Copy out each line containing "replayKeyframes" from the entries below.

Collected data

○ ○ ○ ○

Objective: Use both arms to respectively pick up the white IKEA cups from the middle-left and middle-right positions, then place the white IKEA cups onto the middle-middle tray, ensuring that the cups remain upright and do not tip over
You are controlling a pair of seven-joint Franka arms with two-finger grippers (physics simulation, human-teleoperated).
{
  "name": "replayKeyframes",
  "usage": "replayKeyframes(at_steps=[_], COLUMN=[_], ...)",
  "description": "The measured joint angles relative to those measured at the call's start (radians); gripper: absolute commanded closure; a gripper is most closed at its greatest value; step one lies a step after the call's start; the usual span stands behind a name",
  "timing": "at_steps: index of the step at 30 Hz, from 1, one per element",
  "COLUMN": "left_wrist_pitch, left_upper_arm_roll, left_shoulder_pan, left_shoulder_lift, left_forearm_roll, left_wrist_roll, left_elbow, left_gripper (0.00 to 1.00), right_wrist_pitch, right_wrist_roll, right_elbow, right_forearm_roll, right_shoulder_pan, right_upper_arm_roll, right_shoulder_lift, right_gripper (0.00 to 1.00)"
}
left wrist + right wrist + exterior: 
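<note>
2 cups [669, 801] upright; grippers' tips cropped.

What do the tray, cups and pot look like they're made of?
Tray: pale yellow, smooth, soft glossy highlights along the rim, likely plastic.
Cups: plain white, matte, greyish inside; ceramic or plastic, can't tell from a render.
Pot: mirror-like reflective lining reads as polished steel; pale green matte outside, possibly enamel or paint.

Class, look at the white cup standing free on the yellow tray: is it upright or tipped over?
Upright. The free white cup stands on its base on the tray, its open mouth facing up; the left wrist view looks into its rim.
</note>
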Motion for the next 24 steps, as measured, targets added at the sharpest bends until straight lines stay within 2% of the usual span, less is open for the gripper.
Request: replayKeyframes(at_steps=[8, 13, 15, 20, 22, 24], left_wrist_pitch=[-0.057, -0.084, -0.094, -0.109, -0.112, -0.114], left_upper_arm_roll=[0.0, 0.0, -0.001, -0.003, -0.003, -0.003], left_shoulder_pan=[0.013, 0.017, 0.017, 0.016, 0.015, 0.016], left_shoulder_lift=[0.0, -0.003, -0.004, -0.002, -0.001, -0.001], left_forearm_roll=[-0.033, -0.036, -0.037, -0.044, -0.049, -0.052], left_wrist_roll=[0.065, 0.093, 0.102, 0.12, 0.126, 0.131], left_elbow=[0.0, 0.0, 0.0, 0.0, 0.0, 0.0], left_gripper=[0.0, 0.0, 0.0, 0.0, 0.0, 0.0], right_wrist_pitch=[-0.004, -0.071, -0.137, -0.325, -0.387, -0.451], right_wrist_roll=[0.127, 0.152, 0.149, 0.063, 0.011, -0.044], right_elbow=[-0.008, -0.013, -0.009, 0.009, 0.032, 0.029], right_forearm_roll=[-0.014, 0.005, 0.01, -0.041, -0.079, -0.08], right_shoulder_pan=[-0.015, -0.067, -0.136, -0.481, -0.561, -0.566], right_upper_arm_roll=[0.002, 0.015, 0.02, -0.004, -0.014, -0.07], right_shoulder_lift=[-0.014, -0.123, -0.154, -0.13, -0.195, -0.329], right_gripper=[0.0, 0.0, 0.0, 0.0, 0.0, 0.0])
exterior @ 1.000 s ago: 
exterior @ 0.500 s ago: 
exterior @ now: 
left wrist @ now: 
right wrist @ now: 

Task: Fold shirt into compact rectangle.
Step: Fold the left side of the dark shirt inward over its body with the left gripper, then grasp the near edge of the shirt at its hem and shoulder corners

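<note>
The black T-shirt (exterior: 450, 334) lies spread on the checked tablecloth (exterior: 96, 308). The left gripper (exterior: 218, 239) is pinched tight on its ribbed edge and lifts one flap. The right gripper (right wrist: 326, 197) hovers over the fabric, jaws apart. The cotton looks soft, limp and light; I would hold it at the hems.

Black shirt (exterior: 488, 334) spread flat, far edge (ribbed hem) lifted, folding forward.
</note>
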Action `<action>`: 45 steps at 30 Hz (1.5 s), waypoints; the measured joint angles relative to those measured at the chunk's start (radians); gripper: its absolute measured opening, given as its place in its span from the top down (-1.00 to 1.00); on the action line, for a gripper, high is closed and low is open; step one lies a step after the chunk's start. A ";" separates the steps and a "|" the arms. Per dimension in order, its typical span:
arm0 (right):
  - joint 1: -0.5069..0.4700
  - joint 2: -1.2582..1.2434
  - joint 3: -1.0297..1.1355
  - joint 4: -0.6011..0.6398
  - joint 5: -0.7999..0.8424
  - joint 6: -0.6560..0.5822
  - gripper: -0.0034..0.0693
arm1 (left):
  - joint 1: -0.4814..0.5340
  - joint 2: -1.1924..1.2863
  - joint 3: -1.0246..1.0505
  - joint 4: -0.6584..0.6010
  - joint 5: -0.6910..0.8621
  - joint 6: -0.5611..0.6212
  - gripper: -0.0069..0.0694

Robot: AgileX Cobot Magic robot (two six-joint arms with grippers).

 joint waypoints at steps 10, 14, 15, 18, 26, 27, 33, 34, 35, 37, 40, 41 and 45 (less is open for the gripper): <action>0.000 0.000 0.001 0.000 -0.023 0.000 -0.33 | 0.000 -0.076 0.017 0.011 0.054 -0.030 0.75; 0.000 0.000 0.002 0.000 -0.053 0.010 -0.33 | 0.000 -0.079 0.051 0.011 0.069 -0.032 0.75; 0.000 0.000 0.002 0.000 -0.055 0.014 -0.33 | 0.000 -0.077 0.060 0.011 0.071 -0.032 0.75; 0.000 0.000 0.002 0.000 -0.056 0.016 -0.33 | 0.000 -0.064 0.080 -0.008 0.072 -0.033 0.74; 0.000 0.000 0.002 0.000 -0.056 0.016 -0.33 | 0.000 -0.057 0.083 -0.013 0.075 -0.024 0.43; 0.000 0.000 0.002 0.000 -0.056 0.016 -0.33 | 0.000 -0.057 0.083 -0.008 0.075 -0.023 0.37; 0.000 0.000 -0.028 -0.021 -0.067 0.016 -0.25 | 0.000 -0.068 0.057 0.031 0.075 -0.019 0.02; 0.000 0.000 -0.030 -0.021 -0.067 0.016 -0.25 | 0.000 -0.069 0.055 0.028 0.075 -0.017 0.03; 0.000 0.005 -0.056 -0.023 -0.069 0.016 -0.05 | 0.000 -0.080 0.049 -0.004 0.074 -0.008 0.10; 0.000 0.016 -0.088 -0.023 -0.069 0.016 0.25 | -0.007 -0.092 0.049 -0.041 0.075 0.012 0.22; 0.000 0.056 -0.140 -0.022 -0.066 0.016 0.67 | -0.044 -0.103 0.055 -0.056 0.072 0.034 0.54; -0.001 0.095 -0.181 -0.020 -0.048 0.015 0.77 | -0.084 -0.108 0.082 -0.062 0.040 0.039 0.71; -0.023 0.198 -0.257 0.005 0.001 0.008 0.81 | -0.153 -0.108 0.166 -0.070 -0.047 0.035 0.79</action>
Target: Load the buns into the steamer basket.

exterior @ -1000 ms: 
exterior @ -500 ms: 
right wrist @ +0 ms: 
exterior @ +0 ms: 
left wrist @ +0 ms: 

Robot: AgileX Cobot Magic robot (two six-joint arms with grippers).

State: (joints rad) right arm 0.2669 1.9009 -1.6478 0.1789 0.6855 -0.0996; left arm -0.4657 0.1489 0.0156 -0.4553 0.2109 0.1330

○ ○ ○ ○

**Result**:
  "name": "replayKeyframes",
  "usage": "replayKeyframes(at_steps=[_], COLUMN=[_], ...)",
Request: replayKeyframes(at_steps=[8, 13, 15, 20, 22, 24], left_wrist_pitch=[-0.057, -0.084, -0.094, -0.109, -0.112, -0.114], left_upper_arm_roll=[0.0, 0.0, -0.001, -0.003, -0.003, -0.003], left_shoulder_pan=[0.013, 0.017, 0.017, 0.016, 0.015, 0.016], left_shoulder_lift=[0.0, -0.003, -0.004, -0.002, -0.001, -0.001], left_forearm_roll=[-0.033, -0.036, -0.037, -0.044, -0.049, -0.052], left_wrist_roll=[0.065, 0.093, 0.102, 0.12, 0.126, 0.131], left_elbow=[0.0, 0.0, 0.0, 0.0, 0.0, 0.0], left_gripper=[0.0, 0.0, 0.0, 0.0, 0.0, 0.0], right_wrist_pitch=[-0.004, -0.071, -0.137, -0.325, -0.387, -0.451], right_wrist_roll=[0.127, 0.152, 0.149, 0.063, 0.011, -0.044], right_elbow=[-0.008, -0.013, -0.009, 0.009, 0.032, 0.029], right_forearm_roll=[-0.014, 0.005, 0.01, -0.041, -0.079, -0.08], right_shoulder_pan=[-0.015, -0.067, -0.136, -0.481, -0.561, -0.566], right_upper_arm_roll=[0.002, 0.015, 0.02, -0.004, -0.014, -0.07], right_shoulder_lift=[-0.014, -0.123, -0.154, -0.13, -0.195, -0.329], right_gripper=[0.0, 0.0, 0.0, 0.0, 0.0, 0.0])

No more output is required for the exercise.